Goal of the exercise
How many of the lines below hold "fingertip"? Only the number, please.

Data excerpt
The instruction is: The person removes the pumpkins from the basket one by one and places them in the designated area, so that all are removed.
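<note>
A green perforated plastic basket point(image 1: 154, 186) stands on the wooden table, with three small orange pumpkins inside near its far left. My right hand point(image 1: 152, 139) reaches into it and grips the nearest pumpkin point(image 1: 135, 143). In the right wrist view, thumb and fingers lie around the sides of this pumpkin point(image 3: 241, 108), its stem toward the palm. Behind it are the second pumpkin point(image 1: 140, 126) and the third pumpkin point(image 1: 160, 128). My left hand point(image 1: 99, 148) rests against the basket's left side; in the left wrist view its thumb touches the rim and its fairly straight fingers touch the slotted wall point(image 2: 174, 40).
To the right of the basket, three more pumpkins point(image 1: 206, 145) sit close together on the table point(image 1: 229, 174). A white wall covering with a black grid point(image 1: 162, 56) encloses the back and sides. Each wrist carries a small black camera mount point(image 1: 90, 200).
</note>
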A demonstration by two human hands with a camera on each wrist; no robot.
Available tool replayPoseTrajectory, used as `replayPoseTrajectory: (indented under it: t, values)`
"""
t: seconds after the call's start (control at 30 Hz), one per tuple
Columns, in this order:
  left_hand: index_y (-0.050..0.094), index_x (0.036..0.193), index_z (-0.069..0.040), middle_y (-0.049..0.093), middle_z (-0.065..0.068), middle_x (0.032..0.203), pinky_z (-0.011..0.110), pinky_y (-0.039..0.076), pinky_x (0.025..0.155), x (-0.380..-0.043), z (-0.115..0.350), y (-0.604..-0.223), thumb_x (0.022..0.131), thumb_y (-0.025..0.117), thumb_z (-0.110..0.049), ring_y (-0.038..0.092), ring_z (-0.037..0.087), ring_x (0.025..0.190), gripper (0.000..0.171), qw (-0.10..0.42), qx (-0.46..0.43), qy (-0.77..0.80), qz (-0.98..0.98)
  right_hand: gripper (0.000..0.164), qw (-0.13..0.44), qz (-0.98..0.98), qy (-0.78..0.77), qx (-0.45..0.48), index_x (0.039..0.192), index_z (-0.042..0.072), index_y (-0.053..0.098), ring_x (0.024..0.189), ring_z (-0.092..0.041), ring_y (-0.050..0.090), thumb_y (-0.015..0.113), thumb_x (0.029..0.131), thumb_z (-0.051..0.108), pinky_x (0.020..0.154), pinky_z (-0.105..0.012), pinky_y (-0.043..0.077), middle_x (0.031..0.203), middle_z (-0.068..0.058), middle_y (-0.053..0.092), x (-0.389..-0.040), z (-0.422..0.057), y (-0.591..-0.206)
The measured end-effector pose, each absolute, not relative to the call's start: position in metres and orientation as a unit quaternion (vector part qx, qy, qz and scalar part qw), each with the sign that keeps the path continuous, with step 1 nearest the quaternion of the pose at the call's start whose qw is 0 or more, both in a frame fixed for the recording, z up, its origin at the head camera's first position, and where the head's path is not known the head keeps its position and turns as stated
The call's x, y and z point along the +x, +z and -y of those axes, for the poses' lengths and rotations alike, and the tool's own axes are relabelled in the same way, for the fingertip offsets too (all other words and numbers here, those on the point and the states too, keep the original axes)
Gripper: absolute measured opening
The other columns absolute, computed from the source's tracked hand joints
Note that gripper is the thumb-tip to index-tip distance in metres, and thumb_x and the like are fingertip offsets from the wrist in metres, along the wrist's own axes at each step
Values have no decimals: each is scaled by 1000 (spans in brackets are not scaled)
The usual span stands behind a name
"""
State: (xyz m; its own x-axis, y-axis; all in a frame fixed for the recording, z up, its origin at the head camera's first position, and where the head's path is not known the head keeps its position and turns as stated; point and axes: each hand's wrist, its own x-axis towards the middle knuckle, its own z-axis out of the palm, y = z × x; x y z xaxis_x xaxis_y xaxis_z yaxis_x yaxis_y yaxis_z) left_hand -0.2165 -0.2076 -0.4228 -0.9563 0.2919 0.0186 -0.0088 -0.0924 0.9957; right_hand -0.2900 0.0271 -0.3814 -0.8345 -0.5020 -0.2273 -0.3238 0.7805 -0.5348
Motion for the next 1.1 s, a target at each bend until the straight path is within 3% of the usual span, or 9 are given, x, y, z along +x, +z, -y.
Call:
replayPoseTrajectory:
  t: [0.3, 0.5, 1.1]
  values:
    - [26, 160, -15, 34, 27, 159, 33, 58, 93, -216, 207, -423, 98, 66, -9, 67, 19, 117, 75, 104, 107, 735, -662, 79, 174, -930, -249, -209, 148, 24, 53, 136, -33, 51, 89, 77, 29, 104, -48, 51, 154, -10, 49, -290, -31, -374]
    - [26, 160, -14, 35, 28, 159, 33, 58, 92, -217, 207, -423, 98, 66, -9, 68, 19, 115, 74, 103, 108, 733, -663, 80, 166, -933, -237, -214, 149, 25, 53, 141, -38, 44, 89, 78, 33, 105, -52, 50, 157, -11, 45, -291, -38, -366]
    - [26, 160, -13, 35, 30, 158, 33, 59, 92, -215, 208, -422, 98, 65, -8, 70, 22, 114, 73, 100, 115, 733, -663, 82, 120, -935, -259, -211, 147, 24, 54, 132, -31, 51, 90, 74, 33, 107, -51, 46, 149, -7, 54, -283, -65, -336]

Task solution
2